Власть текста и власть над текстом
Размышляя о почти одновременном зарождении письменности и государства, Клод Леви-Строс в свое время заметил, что письменность создавалась, чтобы облегчить установление рабства. Возникновение властных отношений — одно из важных последствий письменности. В каком-то смысле на примере взаимоотношения русских религиозных нонконформистов и священных текстов мы видим своеобразный обратный процесс.
Начавшись со схоластической игры с понятиями у старообрядцев и текстоцентричности молокан, круг отношений с текстом замкнулся в среде наиболее радикально настроенных в этом отношении духоборов. Есть соблазн сказать, что градус социальной свободы в этих религиозных движениях соответствует их отношению к тексту.
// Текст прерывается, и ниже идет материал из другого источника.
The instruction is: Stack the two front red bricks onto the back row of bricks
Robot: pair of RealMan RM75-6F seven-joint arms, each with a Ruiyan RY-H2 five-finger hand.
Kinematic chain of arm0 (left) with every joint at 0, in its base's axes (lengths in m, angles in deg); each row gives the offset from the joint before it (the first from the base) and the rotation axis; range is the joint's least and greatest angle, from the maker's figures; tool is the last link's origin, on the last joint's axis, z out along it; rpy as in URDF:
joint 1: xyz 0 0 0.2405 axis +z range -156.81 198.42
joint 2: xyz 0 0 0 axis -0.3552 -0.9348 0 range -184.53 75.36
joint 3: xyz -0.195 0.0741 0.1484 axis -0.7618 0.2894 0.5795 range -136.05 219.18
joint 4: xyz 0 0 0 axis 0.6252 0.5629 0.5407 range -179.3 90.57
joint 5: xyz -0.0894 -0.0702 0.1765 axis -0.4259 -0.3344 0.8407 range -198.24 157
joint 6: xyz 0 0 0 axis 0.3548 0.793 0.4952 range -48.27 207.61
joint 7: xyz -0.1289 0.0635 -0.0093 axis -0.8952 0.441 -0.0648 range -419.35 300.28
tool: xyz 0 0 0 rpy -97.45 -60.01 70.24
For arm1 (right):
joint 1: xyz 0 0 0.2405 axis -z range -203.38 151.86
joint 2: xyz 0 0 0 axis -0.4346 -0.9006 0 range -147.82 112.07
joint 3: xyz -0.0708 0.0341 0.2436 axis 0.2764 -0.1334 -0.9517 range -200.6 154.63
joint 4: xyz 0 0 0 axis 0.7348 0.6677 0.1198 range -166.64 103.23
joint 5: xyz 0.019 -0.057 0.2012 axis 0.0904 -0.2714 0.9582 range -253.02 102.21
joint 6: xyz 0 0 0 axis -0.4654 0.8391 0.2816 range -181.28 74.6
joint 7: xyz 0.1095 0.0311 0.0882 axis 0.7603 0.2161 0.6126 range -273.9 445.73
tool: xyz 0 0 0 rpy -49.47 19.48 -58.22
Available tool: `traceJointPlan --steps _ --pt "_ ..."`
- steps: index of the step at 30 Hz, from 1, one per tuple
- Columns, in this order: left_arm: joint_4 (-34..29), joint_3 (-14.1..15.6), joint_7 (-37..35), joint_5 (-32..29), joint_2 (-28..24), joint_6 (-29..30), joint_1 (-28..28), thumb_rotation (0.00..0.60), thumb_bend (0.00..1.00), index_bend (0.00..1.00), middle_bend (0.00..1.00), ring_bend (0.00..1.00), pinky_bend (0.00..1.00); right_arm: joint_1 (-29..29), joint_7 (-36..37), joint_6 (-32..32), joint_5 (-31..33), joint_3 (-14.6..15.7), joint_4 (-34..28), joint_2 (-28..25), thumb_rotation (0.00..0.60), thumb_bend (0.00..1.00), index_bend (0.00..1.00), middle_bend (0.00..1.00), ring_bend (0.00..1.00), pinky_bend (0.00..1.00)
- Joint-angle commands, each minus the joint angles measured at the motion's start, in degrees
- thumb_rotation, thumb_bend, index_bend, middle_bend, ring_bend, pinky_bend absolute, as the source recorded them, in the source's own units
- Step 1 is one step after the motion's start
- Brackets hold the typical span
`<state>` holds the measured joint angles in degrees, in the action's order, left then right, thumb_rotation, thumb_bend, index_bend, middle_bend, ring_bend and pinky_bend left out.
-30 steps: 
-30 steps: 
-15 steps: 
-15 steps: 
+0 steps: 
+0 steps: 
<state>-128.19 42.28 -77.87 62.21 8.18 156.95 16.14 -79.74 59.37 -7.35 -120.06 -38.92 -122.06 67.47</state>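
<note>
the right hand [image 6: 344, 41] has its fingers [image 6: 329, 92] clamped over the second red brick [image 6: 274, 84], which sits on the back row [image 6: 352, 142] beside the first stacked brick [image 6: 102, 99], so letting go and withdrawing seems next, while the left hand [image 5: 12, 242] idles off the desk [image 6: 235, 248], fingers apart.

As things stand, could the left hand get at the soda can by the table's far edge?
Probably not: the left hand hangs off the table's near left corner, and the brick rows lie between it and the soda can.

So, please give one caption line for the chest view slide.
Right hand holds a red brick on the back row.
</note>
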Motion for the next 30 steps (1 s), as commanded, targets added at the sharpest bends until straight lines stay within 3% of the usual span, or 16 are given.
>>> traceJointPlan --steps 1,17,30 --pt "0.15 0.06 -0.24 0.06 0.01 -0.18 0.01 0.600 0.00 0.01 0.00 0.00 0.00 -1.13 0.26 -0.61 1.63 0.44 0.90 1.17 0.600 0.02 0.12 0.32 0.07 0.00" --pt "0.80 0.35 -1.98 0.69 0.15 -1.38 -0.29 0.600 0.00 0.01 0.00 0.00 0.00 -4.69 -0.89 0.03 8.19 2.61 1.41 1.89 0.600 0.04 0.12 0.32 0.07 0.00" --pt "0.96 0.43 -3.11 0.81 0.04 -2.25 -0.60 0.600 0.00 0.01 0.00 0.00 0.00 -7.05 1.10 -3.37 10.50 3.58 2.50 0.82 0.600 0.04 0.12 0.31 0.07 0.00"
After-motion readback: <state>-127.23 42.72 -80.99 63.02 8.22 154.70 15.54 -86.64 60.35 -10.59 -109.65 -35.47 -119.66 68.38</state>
У более институционально развитых староверов широкий круг письменных источников не мог не породить профессионального сословия знатоков, наставников и начетчиков. Да и обрядность у староверов ничем не уступает по сложности традиционному православию, чего не скажешь о «сектантах-рационалистах». У молокан были, да и сейчас есть свои «начетчики» и «беседники», но они так и не стали духовными лицами. Во многом это произошло благодаря тому, что единственный признаваемый ими текст Библии может восприниматься каждым членом общины непосредственно, исходя из личного опыта и без сложной богословской системы отсылок к авторитетам. Наконец, духоборы распределили текст между всеми членами общины, уравняв их в качестве носителей священного знания.
Во второй половине XIX века грамотность стала распространяться все шире и шире. Появились дешевые книжки для народа, которые производили на отдельных его представителей неизгладимое впечатление. В одном из рассказов Глеба Успенского приводится случай крестьянского сироты Алифана, который настолько зачитался единственной книжкой про капитана Кука, что почти полностью потерял связь с реальностью. Народник и этнограф Семен Ан-ский (Раппопорт) сто лет назад отмечал, что, начитавшись или наслушавшись религиозной литературы, мужик либо сам мог уйти в «секту», либо создать свою. Яркий пример таких народных мыслителей-одиночек, создавших учения, в чем-то похожие на те, о которых я рассказал, — тверской крестьянин Василий Сютаев, знавший наизусть Новый Завет. Получив известность благодаря Льву Толстому, в конце XIX — начале XX века Сютаев привлек к себе немало последователей.
Даже светская литература в крестьянской среде приобретала привычный религиозный смысл. Например, историю «Отелло» в пересказе мужики могли воспринимать, как описание реальных событий, в которых венецианский мавр был слугой дьявола, а Дездемона — мученицей или ангелом. Доверие к «серьезной литературе» существовало в народной среде достаточно долго, подготовив благодатную почву к доверительному восприятию массового печатного слова и пропаганды. «В газете/книжке напечатано — значит, правда» — эта уверенность сыграла свою роль в становлении массовой советской культуры XX века. Но это уже другая история.